I was used to the games kids played with each other, trying to coax their reluctant friends to pose for pictures, then ambushing them when all else failed. I had scads of pictures like that, with close mates flipping me the bird or putting their hand in front of the lens. There was something about the way he said it, something about him in general, though, that stopped me. I dropped my camera at my feet and nodded without pressing the issue.


The ride slowed just as the first firework shot off with a loud sizzle, then an ear-splitting crack. I jumped so high I was afraid the top of my head would hit the brightly lit ceiling, then giggled as a dark, tattoo-covered arm shot out to steady me as I landed. “This is like…if everyone could have a moment like this, there would be no wars. Ever,” I said. “It’s birthdays and weddings and holidays, and circuses and concerts and parades, all wrapped into one great big good thing. It’s what rainbows would feel like.” I knew I was babbling, but it was suddenly so important to make him understand what he had just given me.

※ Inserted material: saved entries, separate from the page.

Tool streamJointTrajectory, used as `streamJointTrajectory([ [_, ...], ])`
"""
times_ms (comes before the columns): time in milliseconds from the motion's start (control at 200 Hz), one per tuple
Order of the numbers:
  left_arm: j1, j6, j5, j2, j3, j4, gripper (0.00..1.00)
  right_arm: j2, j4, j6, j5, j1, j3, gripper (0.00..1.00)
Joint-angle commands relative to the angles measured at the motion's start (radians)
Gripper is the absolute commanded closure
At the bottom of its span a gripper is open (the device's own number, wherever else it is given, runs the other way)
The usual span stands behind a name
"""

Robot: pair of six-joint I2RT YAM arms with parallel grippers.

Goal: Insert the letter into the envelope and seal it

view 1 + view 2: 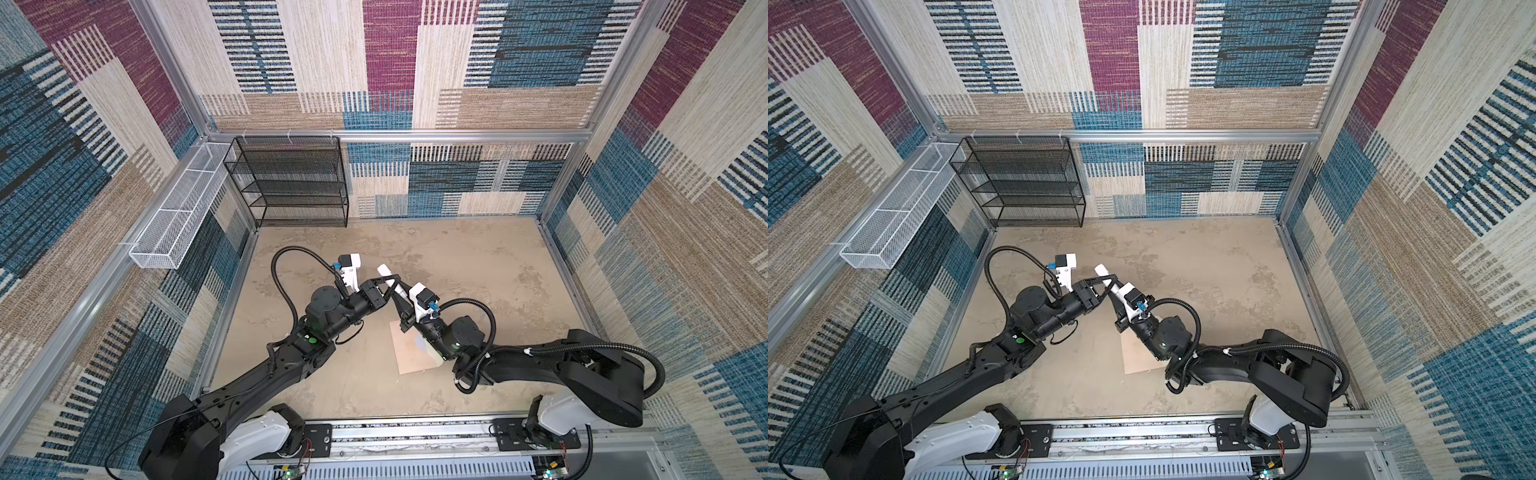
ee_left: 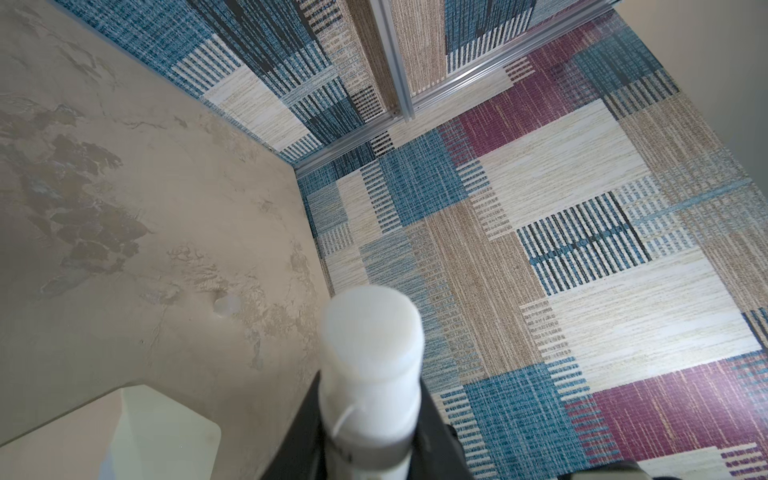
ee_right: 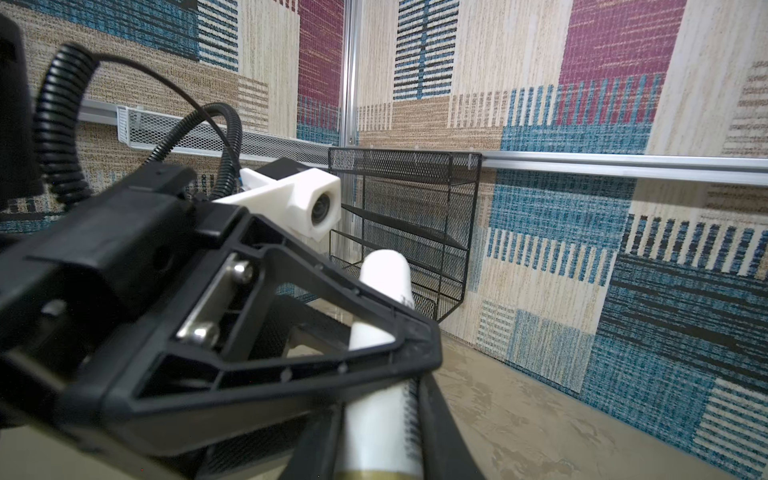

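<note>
Envelope (image 1: 415, 353), peach paper: flat on table (image 1: 498, 270) beneath the right arm, letter not visible; light, limp, easily creased, best pinched at flap edge; left gripper (image 1: 390, 282) and right gripper (image 1: 398, 297) both clamped on white tube (image 1: 384, 272) nearby.

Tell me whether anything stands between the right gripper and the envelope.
Nothing on the table stands between them, but the right gripper is shut on the white tube, which the left gripper also grips. The envelope lies flat below the right arm; those jaws probably must let the tube go first.
</note>
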Motion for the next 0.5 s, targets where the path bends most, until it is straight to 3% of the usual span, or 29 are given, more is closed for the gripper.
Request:
streamJointTrajectory([
  [0,-0.006,-0.007,0.113,-0.011,-0.004,0.049,0.94,-0.012,-0.075,0.016,0.045,-0.006,0.010,0.83],
  [95,-0.004,0.014,0.095,-0.034,-0.006,0.029,0.76,-0.047,-0.152,0.028,0.039,-0.006,0.022,0.86],
  [225,-0.001,0.144,0.051,-0.107,0.046,-0.211,0.49,-0.145,-0.427,0.127,0.046,-0.019,0.081,0.86],
  [406,0.002,0.345,-0.084,-0.267,0.086,-0.535,0.34,-0.350,-0.748,0.201,0.063,-0.056,0.118,0.86],
  [496,0.004,0.422,-0.116,-0.321,0.101,-0.657,0.32,-0.430,-0.963,0.258,0.069,-0.096,0.180,0.85],
])
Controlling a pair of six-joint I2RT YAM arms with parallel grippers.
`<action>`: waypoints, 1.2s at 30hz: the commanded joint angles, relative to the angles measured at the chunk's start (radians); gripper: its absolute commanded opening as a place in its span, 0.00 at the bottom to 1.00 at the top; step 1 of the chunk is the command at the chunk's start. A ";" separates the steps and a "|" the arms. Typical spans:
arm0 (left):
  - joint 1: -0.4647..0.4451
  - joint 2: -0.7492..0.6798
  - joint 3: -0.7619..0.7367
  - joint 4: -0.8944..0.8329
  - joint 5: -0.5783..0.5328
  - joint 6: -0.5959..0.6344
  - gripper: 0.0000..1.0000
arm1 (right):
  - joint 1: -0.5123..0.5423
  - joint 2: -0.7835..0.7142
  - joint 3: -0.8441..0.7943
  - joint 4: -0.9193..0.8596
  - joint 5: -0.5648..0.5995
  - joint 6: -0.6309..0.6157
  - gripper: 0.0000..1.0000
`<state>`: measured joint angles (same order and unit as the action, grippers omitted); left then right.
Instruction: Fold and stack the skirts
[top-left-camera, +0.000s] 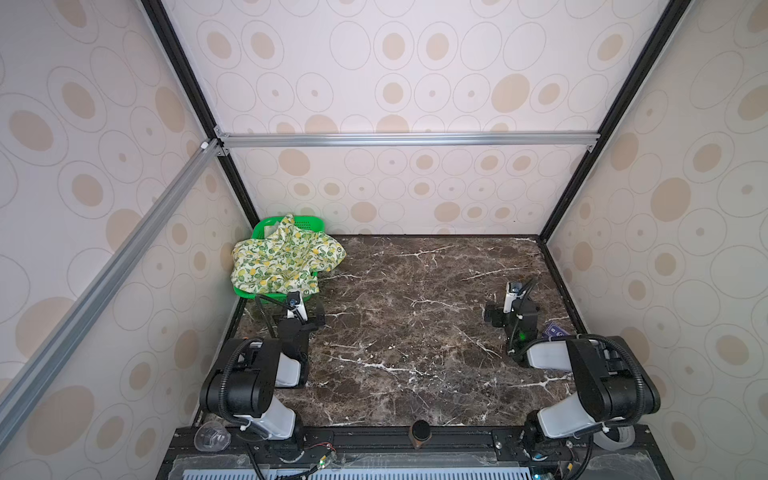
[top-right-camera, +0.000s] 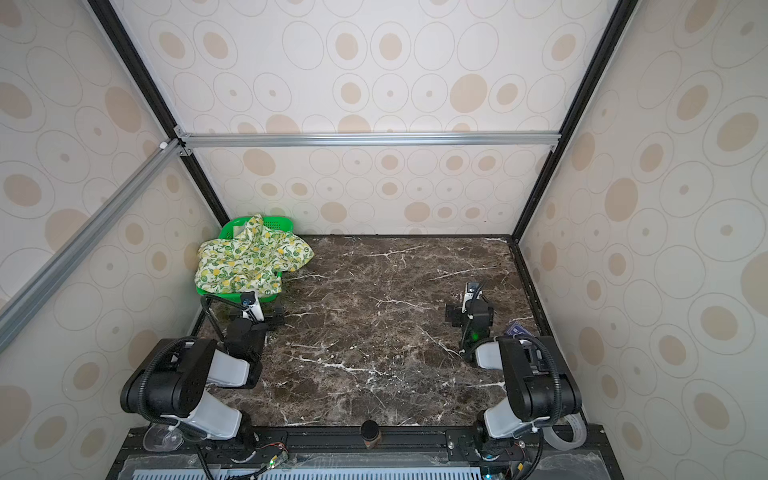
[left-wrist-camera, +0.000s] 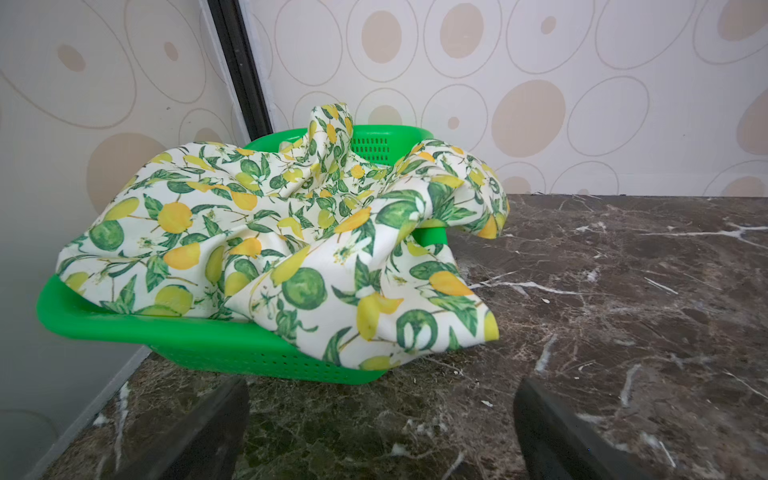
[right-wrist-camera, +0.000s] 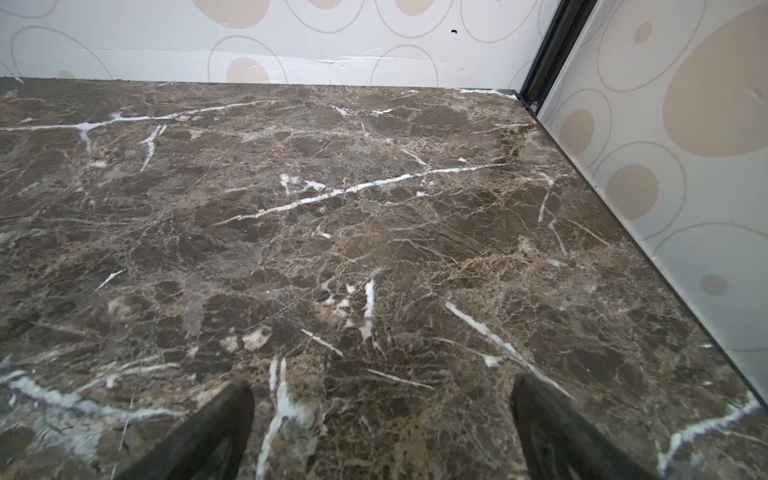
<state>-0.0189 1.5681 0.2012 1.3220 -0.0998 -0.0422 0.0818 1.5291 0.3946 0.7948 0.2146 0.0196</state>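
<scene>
While left hand (left-wrist-camera: 382, 388) and right hand (right-wrist-camera: 382, 384) gape | lemon skirt (left-wrist-camera: 270, 232) drapes basket (left-wrist-camera: 166, 330)

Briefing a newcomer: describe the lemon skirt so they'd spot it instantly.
On the marble table, find the green basket in the far left corner. The lemon skirt lies crumpled over it, the only cloth printed with yellow lemons and green leaves.

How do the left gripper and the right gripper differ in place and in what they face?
The left gripper faces the green plastic mesh basket with the cream lemon-print cloth skirt draped over it; the right gripper faces only bare brown marble table. The left gripper is toward the table's left edge, the right gripper toward its right edge. Both are open and hold nothing.
</scene>
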 joint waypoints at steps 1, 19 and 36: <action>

I opened my mouth to apologize for running at the mouth, but he cut me off. “Yeah, it is,” he said, before I could begin a profuse, and probably even longer apology for my incessant rambling. Then, in the middle of the evening, with fireworks going off overhead, the yells of small children winding their way through the labyrinthine carnival echoing through the night air, a cat twisting itself in and out through my ankles, and a carousel spinning lazily around us, he kissed me. Full on the lips, he just leaned over and softly pressed his lips to mine. The smell of cardamom and firewood and burnt cloves wove its way around me. He tasted like nutmeg and cigarettes and fresh grass as he pulled me in closer, closer to him.


All of a sudden, time stopped. There was no carousel, no carnival, let alone any rest of the world. There was a boy with purple hair and a tattoo of a dragon winding around his arm and the brownest eyes I’d ever seen, rimmed with kohl, and he was kissing me. That was all there was.


And then there wasn’t. The fireworks, the painted ponies circling slowly on the merry-go-round, the carnival, the rest of the world came back, but he didn’t. I spun around, pivoting on my heel, searching in the semidarkness for him, but it was all in vain. Boy and cat had slipped away into the night. They were gone.


The next day, I drove back to the fairground to look for him, so look for the carnival, even, but it was gone. The whole fair had just packed up and left. All that was left to suggest that a carnival had ever been there was a carpet of ticket stubs littering what, in the day time, was only the parking lot of a hardware store.


Later that week, I developed the roll of film I had taken. I almost screamed in frustration when I finally pulled the negatives out of the wash-the film had torn, and only one picture had actually been processed correctly. I sighed and brought the film into the dark room with me anyway. I went about preparing the chemicals I would need before moving over to the enlarger. I fiddled with heights and focus knobs before finally sliding a piece of paper into the easel and switching on the light, projecting the negative image onto the blank photo paper.


After a few seconds, I flipped the light off again. Slowly, delicately, I slid the photograph into the developer, wondering if the one image on the roll would be worth all the trouble.


I caught my breath as the image began to surface. A broken mirror came into focus, and staring out from it were a pair of the darkest kohl-rimmed eyes I’d ever seen.